• [BRIEF] From the records below, work out how many lines contain "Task". Reply with that number alone.

• [MATERIAL FOR THIS EXERCISE]
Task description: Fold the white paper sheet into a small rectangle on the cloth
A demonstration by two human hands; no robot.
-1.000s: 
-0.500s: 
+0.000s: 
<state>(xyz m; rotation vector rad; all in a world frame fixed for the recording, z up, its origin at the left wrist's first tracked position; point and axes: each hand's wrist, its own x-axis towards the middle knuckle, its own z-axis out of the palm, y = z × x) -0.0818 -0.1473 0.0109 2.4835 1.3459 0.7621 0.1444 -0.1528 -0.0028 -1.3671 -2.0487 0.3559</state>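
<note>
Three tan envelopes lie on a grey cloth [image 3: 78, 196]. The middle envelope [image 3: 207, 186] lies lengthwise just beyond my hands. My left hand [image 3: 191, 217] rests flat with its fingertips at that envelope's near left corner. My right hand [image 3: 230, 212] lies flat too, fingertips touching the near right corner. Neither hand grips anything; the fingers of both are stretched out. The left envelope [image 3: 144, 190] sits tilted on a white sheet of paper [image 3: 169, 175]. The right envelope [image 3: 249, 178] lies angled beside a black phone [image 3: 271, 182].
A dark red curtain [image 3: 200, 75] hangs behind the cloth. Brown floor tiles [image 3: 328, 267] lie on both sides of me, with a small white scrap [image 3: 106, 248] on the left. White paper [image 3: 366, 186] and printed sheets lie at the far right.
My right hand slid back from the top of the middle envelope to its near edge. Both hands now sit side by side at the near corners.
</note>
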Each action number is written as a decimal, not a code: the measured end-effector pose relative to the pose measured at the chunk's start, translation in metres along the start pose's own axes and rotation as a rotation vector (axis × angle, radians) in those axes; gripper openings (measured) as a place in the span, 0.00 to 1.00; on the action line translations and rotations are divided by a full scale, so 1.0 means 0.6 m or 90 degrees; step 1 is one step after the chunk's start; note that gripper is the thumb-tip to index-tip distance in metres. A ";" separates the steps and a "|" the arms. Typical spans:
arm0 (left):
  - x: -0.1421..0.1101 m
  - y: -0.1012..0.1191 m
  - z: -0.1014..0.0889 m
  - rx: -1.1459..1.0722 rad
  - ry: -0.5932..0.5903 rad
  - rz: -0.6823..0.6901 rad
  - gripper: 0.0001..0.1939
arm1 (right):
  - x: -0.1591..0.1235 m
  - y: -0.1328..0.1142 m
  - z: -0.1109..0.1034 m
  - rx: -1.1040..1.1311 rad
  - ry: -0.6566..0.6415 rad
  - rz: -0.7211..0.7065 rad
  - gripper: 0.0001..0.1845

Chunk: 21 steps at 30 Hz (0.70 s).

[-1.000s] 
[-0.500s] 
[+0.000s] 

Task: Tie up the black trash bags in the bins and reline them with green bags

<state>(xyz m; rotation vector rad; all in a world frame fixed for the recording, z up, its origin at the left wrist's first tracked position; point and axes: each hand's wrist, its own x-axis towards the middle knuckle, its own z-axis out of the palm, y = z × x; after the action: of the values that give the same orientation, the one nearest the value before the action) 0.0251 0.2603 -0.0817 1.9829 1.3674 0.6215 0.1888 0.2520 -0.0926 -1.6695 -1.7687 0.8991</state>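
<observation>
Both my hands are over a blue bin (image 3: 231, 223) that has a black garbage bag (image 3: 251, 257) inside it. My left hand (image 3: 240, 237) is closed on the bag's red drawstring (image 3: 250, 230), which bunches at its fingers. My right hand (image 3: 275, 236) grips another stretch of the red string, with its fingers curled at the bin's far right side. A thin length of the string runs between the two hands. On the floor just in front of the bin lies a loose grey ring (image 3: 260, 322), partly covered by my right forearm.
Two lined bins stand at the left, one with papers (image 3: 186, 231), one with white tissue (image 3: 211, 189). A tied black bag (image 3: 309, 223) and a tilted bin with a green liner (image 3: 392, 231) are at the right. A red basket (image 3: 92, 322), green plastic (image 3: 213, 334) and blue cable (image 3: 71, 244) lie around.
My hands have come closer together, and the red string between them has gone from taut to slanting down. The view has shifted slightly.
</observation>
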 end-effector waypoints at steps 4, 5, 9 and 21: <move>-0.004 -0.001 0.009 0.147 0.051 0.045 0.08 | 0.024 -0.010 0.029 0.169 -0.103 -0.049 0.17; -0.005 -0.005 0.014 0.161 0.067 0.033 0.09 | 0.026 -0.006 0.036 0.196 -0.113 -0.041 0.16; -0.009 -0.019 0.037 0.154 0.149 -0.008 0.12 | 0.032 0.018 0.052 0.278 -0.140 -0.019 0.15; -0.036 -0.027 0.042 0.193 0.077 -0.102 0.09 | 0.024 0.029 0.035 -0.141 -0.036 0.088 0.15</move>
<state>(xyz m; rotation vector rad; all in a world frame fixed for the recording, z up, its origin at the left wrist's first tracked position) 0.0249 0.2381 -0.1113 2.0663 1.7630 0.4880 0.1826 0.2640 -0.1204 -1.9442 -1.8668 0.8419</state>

• [EXERCISE RESPONSE] 2